Buffer-aware power control for cognitive radio networks

In this paper we study the problem of buffer-aware power control in underlay cognitive radio networks. In particular, we investigate the role of buffer state information, manifested through the secondary users´ queue lengths, along with channel state information in the cognitive radio power control problem. Towards this objective, we formulate a constrained optimization problem to find the set of secondary user transmit powers that maximizes the sum of rates weighted by the respective buffer lengths subject to signal-to-interference-and-noise-ratio (SINR) and maximum power constraints.
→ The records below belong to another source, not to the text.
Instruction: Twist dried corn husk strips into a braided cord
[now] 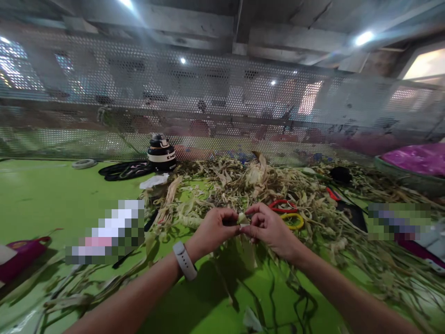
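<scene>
Just above the middle of the green table, my left hand [219, 227] and my right hand [269, 229] meet almost fingertip to fingertip. Both are closed in a pinch on a small pale husk piece [242, 217], mostly hidden by the fingers. A white watch strap [185, 260] circles my left wrist. Beyond the fingers lies a loose heap of dried husks and leaves [225, 178]. Scissors with a red handle loop [283, 205] and a yellow handle loop [293, 221] lie beside my right hand, their blades hidden.
A black bottle [162, 153] stands at the back left by a black pouch [125, 170] and a tape ring [84, 163]. Perforated metal sheeting [215, 93] borders the far edge. Dry stalks [389, 273] litter the right side. A basin holding a pink plastic bag [417, 160] sits far right.
</scene>
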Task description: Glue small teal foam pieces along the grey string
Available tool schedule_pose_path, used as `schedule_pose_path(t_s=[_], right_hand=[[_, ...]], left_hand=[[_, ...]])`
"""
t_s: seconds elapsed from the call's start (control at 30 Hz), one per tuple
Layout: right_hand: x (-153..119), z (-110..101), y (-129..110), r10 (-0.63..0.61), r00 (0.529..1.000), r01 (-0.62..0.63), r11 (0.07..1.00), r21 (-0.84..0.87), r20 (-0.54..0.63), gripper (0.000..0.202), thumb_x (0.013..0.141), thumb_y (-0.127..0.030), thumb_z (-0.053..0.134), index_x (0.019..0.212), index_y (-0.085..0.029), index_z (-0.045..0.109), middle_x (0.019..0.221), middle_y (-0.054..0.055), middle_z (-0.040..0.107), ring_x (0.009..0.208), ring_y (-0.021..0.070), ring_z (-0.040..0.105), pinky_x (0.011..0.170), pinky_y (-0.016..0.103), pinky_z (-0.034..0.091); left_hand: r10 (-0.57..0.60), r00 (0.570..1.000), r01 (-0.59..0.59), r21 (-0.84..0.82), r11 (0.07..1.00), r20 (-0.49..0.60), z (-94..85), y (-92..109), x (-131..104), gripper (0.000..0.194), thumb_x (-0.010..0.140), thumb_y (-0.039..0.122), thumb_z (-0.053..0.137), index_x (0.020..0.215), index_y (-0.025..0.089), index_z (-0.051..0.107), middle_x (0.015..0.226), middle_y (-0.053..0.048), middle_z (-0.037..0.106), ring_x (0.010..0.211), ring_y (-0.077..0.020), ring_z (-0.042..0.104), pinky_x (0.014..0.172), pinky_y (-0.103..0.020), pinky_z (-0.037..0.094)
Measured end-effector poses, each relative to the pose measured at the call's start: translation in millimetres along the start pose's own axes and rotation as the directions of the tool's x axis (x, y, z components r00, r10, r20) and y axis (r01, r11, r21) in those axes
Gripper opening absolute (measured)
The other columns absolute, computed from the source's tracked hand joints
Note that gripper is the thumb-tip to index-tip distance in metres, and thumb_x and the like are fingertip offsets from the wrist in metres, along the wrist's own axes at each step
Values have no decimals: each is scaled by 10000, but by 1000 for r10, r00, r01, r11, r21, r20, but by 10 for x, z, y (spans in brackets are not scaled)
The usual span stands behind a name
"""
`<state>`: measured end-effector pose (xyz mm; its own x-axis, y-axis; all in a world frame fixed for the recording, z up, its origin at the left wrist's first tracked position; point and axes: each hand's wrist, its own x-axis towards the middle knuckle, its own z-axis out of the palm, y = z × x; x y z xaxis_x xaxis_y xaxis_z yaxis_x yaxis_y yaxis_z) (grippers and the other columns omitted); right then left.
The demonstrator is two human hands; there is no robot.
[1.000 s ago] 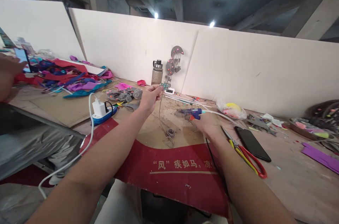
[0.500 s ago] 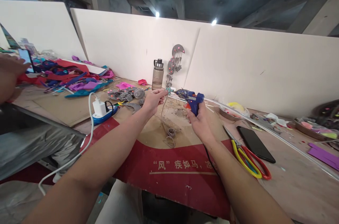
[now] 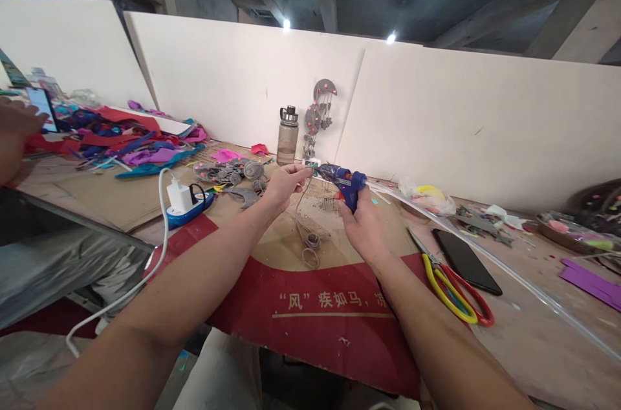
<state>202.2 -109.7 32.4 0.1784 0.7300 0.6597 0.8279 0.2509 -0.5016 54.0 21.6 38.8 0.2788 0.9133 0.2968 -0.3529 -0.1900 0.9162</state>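
My left hand (image 3: 286, 187) is closed, pinching a small teal star-shaped piece (image 3: 314, 168) between thumb and fingertips. A thin grey-brown cord (image 3: 297, 209) hangs from that spot down to a loose coil on the board. Wrapped round the handle of a blue hot glue gun (image 3: 347, 183) is my right hand (image 3: 363, 226). The gun's nozzle points left and sits at the star piece; whether it touches cannot be made out. A very long clear glue stick (image 3: 456, 229) runs out of the gun's back toward the lower right.
Scissors (image 3: 449, 290) with red and yellow handles lie beside a black phone (image 3: 466, 261) on the right. A water bottle (image 3: 288, 137) stands at the back. On the left are a blue power strip (image 3: 189, 211), colourful felt scraps (image 3: 136, 145) and another person's hand (image 3: 19, 129).
The glue gun has moved left, bringing its nozzle to the star piece, and its glue stick has shifted with it. My left hand stays almost in place.
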Motion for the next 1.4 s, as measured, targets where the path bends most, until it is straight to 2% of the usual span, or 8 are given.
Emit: schedule_pose_path(t_s=[0.2,0.4,0.63,0.83,1.07,1.2,1.3,1.4], right_hand=[[-12,39,18,19,1000,-19,1000,-9,18,397,892,-329,446,1260,-182,432,1083,162,668,950,308,643,853,477,508],[-11,26,10,63,997,-63,998,-13,35,439,888,-340,439,1289,-164,403,1068,169,665,925,314,645,836,486,509],[-17,22,-18,41,999,-40,999,-31,28,398,881,-345,446,1241,-176,448,1064,180,664,910,330,641,820,489,502],[-15,15,-16,54,998,-53,998,-15,23,436,880,-339,457,1285,-180,428,1055,163,668,901,314,643,815,473,500],[-11,20,-33,66,998,-66,998,-3,21,403,865,-334,469,1234,-171,462,1027,165,673,907,320,638,808,466,497],[22,26,25,106,994,-104,988,111,-13,403,845,-324,494,1227,-199,466,1007,115,682,837,270,649,766,412,506],[90,-35,114,266,963,-268,950,157,37,292,801,-293,518,1082,-215,530,790,49,684,670,247,637,651,370,496],[165,-131,258,337,937,-330,940,-88,86,88,760,-283,567,815,-217,585,666,71,663,662,272,639,629,360,462]], left_hand=[[21,1000,-20,35,999,-10,24,2,-10,352,541,405,818,613,140,597,525,39,475,487,-49,378,465,-196,278],[36,999,-36,-3,999,-39,8,-11,4,324,558,381,809,657,136,622,609,23,523,523,-51,407,467,-193,282],[22,1000,-22,-5,1000,-1,29,-13,-7,316,562,378,805,614,141,603,546,34,484,487,-46,358,456,-198,259],[31,999,-31,0,1000,-35,22,18,-26,326,550,382,813,624,145,602,580,24,509,513,-53,385,460,-197,274],[30,1000,-29,8,1000,-11,18,12,-15,318,576,384,796,612,141,594,561,31,487,501,-47,372,459,-194,271],[15,999,-17,-29,999,-52,-11,36,-4,322,560,372,811,644,140,605,611,22,518,517,-43,387,454,-182,276],[5,998,-8,-54,998,-56,-17,47,-3,339,544,374,826,660,144,606,644,16,541,521,-40,395,448,-178,273],[18,999,-20,-47,999,-42,-4,34,-7,346,544,379,832,677,145,615,633,21,531,515,-40,399,444,-178,269]])
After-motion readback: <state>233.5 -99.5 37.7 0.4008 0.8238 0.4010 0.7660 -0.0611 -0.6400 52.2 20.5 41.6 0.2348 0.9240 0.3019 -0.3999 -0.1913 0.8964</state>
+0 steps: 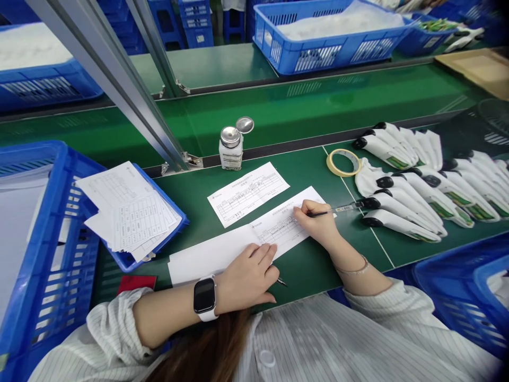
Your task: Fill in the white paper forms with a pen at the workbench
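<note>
My right hand (316,222) grips a pen (321,214), its tip hidden by my fingers over a printed form (288,233) with handwriting in its table. Flat on the paper lies my left hand (250,276), fingers stretched out, holding nothing. Under the form spreads a longer white sheet (207,252). Just above sits a second filled-in form (248,193), apart from my hands. Part of another pen (282,282) pokes out beside my left hand.
Several white plastic housings (409,212) with black ends line the right side, near a tape roll (344,163). A metal-topped bottle (231,148) stands behind the forms. Left are a blue tray (181,225) of papers, a red pad (137,283) and a large blue crate (79,223).
</note>
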A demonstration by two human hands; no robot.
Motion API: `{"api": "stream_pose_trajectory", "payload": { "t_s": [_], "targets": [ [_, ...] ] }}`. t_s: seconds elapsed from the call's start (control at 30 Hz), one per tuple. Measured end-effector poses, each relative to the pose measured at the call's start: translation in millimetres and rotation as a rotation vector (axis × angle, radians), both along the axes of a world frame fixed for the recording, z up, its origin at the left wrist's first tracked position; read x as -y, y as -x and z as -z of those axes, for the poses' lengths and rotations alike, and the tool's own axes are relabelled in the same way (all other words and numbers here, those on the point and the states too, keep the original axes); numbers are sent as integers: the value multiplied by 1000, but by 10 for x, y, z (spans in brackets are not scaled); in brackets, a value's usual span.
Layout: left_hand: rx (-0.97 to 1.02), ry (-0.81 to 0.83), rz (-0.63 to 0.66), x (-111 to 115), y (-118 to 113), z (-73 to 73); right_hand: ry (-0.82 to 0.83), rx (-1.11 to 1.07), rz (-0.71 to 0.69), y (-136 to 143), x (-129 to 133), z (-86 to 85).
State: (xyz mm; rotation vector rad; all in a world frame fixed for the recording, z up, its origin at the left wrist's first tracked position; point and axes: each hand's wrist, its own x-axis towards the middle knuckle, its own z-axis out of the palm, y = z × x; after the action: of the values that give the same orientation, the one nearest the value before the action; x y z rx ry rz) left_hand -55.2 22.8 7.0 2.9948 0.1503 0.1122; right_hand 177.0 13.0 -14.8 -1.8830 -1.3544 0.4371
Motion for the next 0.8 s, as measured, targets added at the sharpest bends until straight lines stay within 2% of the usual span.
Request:
{"api": "stream_pose_trajectory", "payload": {
  "t_s": [0.5,0.8],
  "targets": [
    [-15,-3,3,1,-1,-5,-22,-16,-8,-5,-6,1],
    [13,-21,6,-3,12,-7,-52,-90,145,-73,13,1]
  ]
}}
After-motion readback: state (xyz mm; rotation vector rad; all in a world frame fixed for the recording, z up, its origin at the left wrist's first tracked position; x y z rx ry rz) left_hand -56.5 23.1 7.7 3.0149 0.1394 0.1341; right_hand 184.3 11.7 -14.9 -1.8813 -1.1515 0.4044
Motivated by the problem´s non-convexity, we cast the problem into a sequential Geometric Programming formulation which can be solved efficiently using known solvers. Our simulation results confirm the throughput-delay trade-off via comparing the performance of the buffer-aware scheme, measured in terms of throughput and queue length, to a baseline, buffer-independent scheme that simply maximizes the sum rate of the secondary users. The gathered numerical results reveal interesting insights about the problem. It demonstrates almost two-fold reduction in the average secondary transmitter queue length for the proposed scheme over the baseline. This is attained at the expense of slight degradation (e.g. 15% in our scenario) in the secondary sum rate (throughput). This, in turn, confirms the key role buffer state information plays in balancing the fundamental throughput-delay trade-off in cognitive radio networks and opens ample room for future research on multiple access and optimal resource allocation in delay-constrained cognitive radio networks.